Время, проведенное на званом ужине, — это «застойное» время (stehende Zeit), время в кавычках, которое отделяет нас от окружающего природного мира и которое наполнено непрекращающимся беспокойством.
По Хайдеггеру, глубокая тягостная скука — состояние, когда всё на свете вам одинаково скучно, — отдаляет субъекта от мира: скука заставляет мир казаться чем-то чуждым, казаться объектом.
Хайдеггер даже считает, что скука — это то настроение, из которого, собственно, и возникает человек: животные не умеют скучать, поскольку они настолько вовлечены в мир, что не способны испытать опыт мира как мира.
Поэтому скуку в уорхоловском смысле не нужно путать с дендизмом или равнодушием. Анализ Хайдеггера как раз показывает, что глубокая скука — опыт остановленного времени — конституирует субъективность, полем присутствия которой становится весь мир.
Можно сказать, что Уорхол не только получал опыт застойного времени на вечеринках, но и, прежде всего, воссоздавал его в своем искусстве. Проекцию оси селекции на ось комбинации — в том смысле, в каком Уорхол ее практиковал в своем творчестве, — тоже можно рассматривать как возвращение к застойному времени: времени до выбора, времени нерешительности, сомнения, пересматривания раз за разом всех доступных возможностей.
Как правило, такое время считают потерянным, зря потраченным, скучным, ведь оно лишь длится до того, как будет выбран единственно верный вариант из многих и на основе этого выбора можно будет перейти к практическим шагам и действиям.

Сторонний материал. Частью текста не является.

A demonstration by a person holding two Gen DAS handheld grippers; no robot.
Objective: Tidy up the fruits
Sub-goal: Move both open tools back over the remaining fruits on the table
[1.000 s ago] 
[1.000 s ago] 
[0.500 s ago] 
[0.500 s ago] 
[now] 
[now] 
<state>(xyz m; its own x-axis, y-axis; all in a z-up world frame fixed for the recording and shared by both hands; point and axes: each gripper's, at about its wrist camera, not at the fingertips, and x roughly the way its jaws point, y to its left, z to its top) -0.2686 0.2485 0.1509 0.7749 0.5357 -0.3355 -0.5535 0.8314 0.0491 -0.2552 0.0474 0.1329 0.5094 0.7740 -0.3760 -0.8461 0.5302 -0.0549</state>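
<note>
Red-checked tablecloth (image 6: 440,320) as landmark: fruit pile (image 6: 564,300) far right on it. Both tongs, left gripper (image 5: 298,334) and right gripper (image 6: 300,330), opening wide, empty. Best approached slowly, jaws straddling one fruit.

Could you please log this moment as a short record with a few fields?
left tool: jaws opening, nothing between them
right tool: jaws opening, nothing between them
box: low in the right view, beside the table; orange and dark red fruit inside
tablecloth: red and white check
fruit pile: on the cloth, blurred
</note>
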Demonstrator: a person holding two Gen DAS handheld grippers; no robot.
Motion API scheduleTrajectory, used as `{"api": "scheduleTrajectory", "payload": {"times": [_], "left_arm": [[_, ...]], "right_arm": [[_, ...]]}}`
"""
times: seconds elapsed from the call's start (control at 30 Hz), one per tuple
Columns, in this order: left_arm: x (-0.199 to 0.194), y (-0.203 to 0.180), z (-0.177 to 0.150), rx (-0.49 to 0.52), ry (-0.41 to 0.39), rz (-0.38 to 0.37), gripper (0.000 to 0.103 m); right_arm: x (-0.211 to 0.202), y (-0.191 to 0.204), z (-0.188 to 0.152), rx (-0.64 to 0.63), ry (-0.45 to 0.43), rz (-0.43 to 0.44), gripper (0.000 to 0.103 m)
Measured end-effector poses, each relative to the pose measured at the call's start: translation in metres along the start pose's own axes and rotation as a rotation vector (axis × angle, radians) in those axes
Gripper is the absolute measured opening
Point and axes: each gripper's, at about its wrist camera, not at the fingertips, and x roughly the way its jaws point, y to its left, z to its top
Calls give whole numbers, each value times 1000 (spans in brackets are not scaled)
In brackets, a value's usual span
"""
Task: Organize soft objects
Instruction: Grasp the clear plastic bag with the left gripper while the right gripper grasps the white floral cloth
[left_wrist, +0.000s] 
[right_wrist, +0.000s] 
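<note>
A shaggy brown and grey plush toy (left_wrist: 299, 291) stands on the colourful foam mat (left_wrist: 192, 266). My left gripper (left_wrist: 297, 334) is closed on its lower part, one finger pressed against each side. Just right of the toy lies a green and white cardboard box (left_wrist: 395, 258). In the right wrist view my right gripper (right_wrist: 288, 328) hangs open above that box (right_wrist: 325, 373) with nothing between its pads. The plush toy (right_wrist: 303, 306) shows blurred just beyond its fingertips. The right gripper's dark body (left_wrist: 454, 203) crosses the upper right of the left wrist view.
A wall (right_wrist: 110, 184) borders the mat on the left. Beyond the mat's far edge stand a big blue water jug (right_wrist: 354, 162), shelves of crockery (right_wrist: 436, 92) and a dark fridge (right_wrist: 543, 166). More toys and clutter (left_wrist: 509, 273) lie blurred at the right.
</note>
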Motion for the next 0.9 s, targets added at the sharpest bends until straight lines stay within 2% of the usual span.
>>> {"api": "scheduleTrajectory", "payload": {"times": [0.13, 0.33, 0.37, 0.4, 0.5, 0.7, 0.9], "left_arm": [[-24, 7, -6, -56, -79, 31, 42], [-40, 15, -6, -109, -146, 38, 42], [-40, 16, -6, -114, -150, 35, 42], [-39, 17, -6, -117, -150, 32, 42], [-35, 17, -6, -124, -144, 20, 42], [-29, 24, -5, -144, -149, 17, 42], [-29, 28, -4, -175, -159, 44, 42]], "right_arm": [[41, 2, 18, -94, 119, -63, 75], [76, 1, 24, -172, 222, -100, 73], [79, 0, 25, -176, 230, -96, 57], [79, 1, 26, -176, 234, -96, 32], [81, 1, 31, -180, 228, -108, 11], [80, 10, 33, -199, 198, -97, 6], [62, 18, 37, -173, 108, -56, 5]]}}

Однако на деле это как раз то время, в котором конституируется модернистская, технически ориентированная, стратегическая субъективность, — время, в течение которого эта субъективность охватывает взглядом обширный и непрерывно разрастающийся архив упущенных возможностей, потерянных шансов, невоплощенных утопий, свидетельствующих, что всё, что есть сейчас, могло бы быть и иначе.